An All-Party Parliamentary Carbon Monoxide Group and Policy Connect’s Carbon Monoxide Poisoning: Saving Lives, Advancing Treatment report has identified that symptoms of carbon monoxide poisoning are not routinely being detected in the healthcare system.
One of the key concerns is that pregnant women are among those most at risk for not being identified as being poisoned, since many of the symptoms are very similar to pregnancy indicators such as nausea and headaches.
The report recognizes the importance of proper training/equipment in the healthcare system in order to detect carbon monoxide (CO) poisoning.
Acute CO poisoning in pregnancy has been reported to result in the death of the unborn child, congenital malformations and damage to the baby’s brain. Sudden infant death has also occurred in association with reported moderate to severe CO poisoning.

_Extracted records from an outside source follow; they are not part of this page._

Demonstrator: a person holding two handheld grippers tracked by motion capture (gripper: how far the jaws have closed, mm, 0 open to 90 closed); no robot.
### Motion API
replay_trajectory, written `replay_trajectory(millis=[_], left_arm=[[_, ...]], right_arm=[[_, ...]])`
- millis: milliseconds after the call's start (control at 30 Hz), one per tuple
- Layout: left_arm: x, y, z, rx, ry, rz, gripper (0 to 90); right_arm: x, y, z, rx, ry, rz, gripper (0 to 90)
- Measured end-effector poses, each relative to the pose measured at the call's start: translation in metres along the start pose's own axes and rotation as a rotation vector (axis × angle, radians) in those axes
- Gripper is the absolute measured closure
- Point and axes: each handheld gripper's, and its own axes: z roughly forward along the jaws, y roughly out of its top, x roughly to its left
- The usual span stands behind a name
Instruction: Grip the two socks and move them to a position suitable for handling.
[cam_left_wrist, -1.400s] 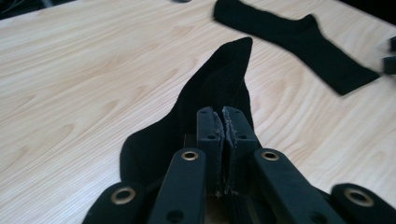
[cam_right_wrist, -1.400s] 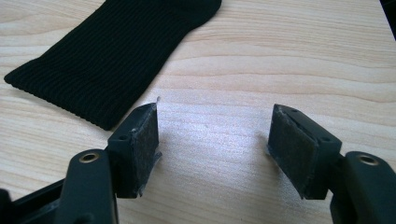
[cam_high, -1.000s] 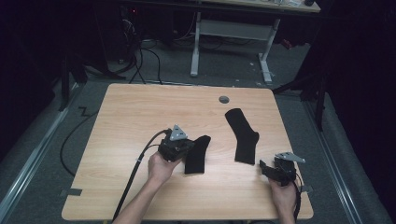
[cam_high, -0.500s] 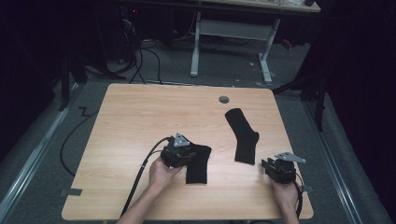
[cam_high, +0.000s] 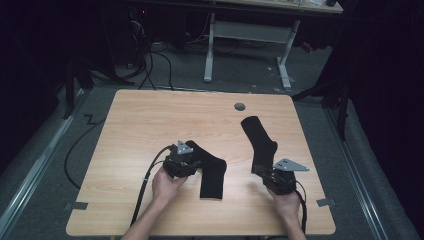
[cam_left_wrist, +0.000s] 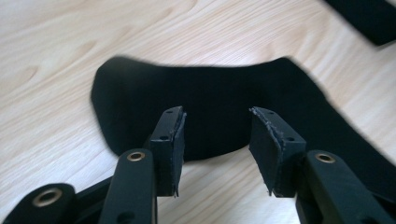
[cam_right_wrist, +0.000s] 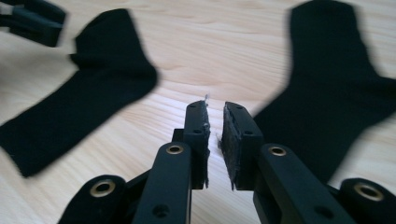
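Two black socks lie flat on the wooden table (cam_high: 150, 125). The left sock (cam_high: 212, 172) (cam_left_wrist: 210, 102) (cam_right_wrist: 84, 93) is bent in an L. My left gripper (cam_high: 192, 159) (cam_left_wrist: 217, 116) is open at the sock's toe end; its jaws have just been opening, and the sock lies under the tips, not pinched. The right sock (cam_high: 261, 140) (cam_right_wrist: 336, 79) (cam_left_wrist: 369, 18) lies farther right. My right gripper (cam_high: 262, 171) (cam_right_wrist: 215, 105) sits beside its lower end; its jaws have just been closing to a thin gap with nothing between them.
A round cable hole (cam_high: 240, 106) sits near the table's far edge. Grey tape tabs (cam_high: 76, 205) mark the front corners. Beyond the table stand a white desk frame (cam_high: 210, 50) and floor cables (cam_high: 150, 65). The left gripper's jaws (cam_right_wrist: 32, 21) show in the right gripper view.
The left gripper's jaws opened and let go of the left sock, which now lies flat in an L. The right gripper moved left toward the right sock and its jaws closed nearly together.
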Motion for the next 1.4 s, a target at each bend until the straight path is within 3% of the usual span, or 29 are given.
replay_trajectory(millis=[200, 300, 433, 567, 600, 833, 1067, 1233, 1400], left_arm=[[0.005, -0.004, 0.011, 0.052, 0.043, -0.023, 53.7], [0.007, -0.005, 0.013, 0.062, 0.051, -0.027, 53.4], [0.009, -0.005, 0.020, 0.085, 0.053, -0.024, 55.8], [0.010, -0.005, 0.022, 0.082, 0.065, -0.024, 61.9], [0.011, -0.003, 0.022, 0.086, 0.072, -0.020, 62.7], [0.017, 0.003, 0.028, 0.099, 0.100, -0.020, 64.1], [0.020, 0.012, 0.036, 0.099, 0.103, -0.017, 63.1], [0.022, 0.014, 0.043, 0.063, 0.097, -0.054, 61.4], [0.024, 0.014, 0.046, 0.041, 0.107, -0.058, 59.0]], right_arm=[[0.036, 0.010, 0.035, 0.038, 0.104, -0.065, 72.8], [0.054, 0.015, 0.051, 0.057, 0.134, -0.110, 70.3], [0.070, 0.016, 0.069, 0.100, 0.148, -0.122, 68.1], [0.076, 0.015, 0.080, 0.134, 0.139, -0.140, 65.9], [0.080, 0.012, 0.084, 0.144, 0.130, -0.170, 64.0], [0.081, 0.010, 0.078, 0.161, 0.100, -0.222, 57.9], [0.077, 0.006, 0.073, 0.157, 0.116, -0.197, 55.6], [0.078, 0.006, 0.074, 0.156, 0.111, -0.192, 54.1], [0.076, 0.006, 0.076, 0.151, 0.105, -0.174, 51.9]])
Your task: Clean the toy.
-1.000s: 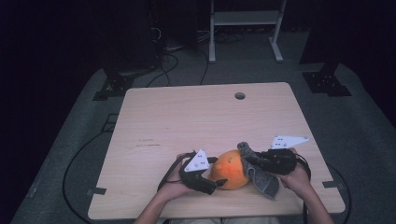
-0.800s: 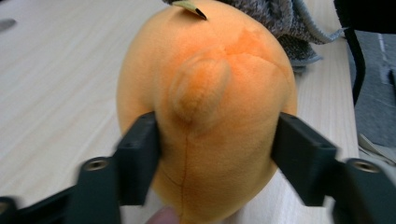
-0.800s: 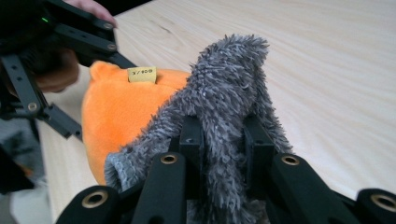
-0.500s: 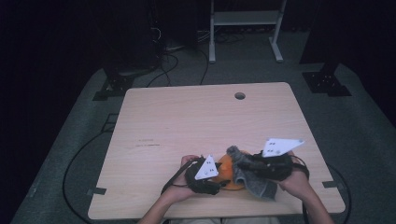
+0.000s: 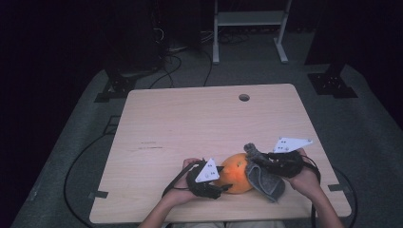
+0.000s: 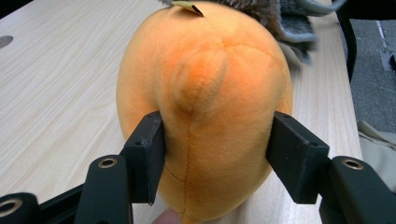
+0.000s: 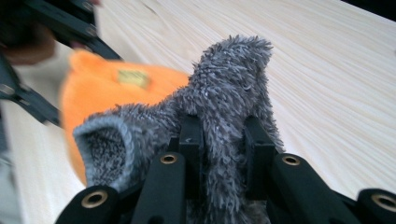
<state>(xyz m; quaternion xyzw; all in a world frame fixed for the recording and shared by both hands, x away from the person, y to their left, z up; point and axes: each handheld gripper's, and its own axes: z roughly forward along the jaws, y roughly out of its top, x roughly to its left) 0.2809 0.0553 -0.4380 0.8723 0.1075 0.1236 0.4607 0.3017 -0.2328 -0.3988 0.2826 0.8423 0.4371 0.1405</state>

Dr Clea Harmer, Chief Executive at Sands (Stillbirth and neonatal death charity), said:
Carbon monoxide is a silent killer so we welcome the report from the All-Party Parliamentary Carbon Monoxide Group and Policy Connect highlighting its danger to pregnant women. It is very concerning that women and health professionals may be misidentifying symptoms of environmental CO poisoning as normal pregnancy changes. We back the call for an evidence-based pathway to identify and prevent exposure during pregnancy, and will incorporate key messages and information into our Safer Pregnancy advice website.
The report identifies a need to develop guidelines on the management of CO poisoning during pregnancy, and that regular CO screening should be undertaken throughout a pregnancy rather than just at the very beginning, in order to detect poisoning. Whilst CO screening is being undertaken at the first appointment with the midwife in many maternity services across England the service is not universal leading to concerns of a post code lottery.
Carbon monoxide leads to more than 30 people a year losing their lives and some 200 being admitted to hospital. The experts believe these figures could be a gross underestimation and the actual cost to the NHS is likely to be much more than the current estimate of at least £178 million per annum.